The reply should hold only the lines below beginning at the one with "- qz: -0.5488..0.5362" and ending at the one with "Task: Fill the", copied exactly, with every picture left out.

SUPPLIED INFORMATION |
Content starts

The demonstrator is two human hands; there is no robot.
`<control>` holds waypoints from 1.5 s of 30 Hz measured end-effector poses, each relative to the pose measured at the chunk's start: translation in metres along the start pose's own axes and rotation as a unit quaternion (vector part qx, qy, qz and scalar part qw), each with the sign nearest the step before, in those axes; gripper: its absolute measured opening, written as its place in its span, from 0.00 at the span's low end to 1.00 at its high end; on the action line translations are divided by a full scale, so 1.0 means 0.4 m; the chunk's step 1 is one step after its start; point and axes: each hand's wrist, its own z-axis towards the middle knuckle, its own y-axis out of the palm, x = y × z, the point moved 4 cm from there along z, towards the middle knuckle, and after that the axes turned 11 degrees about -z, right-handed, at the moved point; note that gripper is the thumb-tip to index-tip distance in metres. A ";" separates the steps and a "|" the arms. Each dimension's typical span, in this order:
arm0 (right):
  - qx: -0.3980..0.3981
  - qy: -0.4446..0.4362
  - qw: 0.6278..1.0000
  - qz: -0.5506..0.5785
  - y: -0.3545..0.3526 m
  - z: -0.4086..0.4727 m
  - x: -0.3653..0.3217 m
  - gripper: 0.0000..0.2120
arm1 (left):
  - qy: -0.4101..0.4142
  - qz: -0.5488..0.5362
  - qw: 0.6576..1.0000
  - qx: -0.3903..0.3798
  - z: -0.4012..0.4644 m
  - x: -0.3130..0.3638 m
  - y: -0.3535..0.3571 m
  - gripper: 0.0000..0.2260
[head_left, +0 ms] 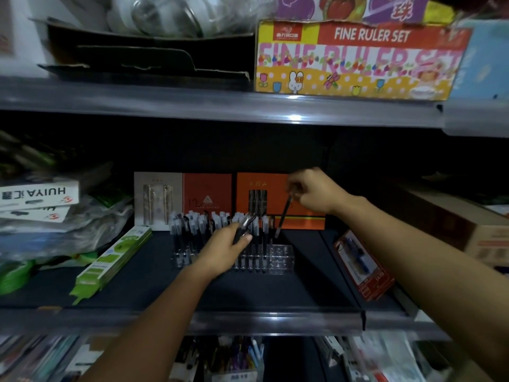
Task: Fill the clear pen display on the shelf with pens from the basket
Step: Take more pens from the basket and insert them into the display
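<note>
My left hand (pixel 224 250) is curled round a small bundle of pens (pixel 243 228), its grip tight on them, held just in front of the clear display (pixel 281 257). My right hand (pixel 314 190) pinches a single pen (pixel 283 216) by its upper end; the pen hangs tilted, its lower tip above the display's right end, not quite down in a slot as far as I can tell.

The display sits on the dark shelf (pixel 192 288), near the middle. Its left and middle slots hold upright pens with clear caps (pixel 198 221); the rightmost slots show bare plastic. Behind it, leaning against the back, stand a beige and red box (pixel 203 194) and an orange box (pixel 264 183).

To the left of the display lies a green pack (pixel 110 263), angled on the shelf, and further left a pile of bags with white boxes (pixel 38 194) on top. To the right a red pack (pixel 363 268) stands tilted at the shelf divider.

On the shelf above sit a ruler set box (pixel 358 59) and a dark open carton (pixel 148 53). The basket is not in my view.
</note>
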 end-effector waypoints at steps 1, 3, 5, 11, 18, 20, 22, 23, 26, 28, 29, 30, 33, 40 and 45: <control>-0.002 -0.005 1.000 -0.008 0.015 0.000 -0.002 0.11 | 0.002 -0.004 1.000 -0.001 0.001 -0.001 0.002 0.22; -0.004 -0.010 1.000 -0.024 0.044 0.002 -0.005 0.11 | -0.001 -0.007 1.000 -0.003 0.002 -0.005 0.005 0.20; -0.005 -0.011 0.999 -0.036 0.067 0.007 -0.010 0.11 | -0.004 -0.001 1.000 -0.002 0.004 -0.011 0.005 0.19; -0.031 -0.024 0.997 -0.061 0.122 0.024 -0.030 0.12 | -0.002 -0.004 1.000 -0.003 0.003 -0.026 0.005 0.17; -0.042 -0.024 0.996 -0.077 0.129 0.045 -0.023 0.12 | -0.003 0.001 1.000 -0.009 0.008 -0.055 0.004 0.16; -0.048 -0.022 0.995 -0.081 0.131 0.050 -0.014 0.11 | 0.000 -0.001 1.000 -0.010 0.010 -0.058 0.005 0.15; -0.056 -0.020 0.995 -0.084 0.132 0.051 -0.005 0.11 | 0.000 0.001 1.000 -0.010 0.013 -0.061 0.005 0.14; -0.059 -0.019 0.994 -0.084 0.132 0.051 -0.002 0.11 | -0.002 0.002 1.000 -0.009 0.015 -0.064 0.005 0.13; -0.074 -0.012 0.994 -0.079 0.131 0.053 0.004 0.11 | -0.008 0.000 1.000 -0.011 0.018 -0.067 0.007 0.11; -0.081 -0.011 0.994 -0.074 0.134 0.055 0.006 0.11 | -0.007 0.000 1.000 -0.011 0.018 -0.065 0.010 0.11; -0.082 -0.013 0.994 -0.072 0.137 0.056 0.007 0.11 | -0.008 0.003 1.000 -0.010 0.019 -0.064 0.010 0.11; -0.082 -0.013 0.994 -0.071 0.138 0.054 0.005 0.11 | -0.009 0.004 1.000 -0.010 0.018 -0.063 0.011 0.11; -0.085 -0.015 0.993 -0.079 0.144 0.047 -0.009 0.11 | -0.009 -0.003 1.000 -0.010 0.016 -0.058 0.012 0.12; -0.117 -0.024 0.991 -0.065 0.190 0.038 -0.029 0.09 | -0.010 0.005 1.000 -0.018 0.007 -0.058 0.008 0.09; -0.143 -0.023 0.988 -0.049 0.192 0.051 -0.017 0.09 | -0.009 0.009 1.000 -0.016 0.003 -0.060 0.002 0.11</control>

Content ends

OUTPUT OF THE TASK |
  - qz: -0.5488..0.5362
  - qw: 0.6576..1.0000
  - qx: -0.3903..0.3798
  - z: -0.4012..0.4644 m
  - x: -0.3130..0.3638 m
  - y: -0.3535..0.3571 m
  - gripper: 0.0000..0.2260
[head_left, +0 ms] 
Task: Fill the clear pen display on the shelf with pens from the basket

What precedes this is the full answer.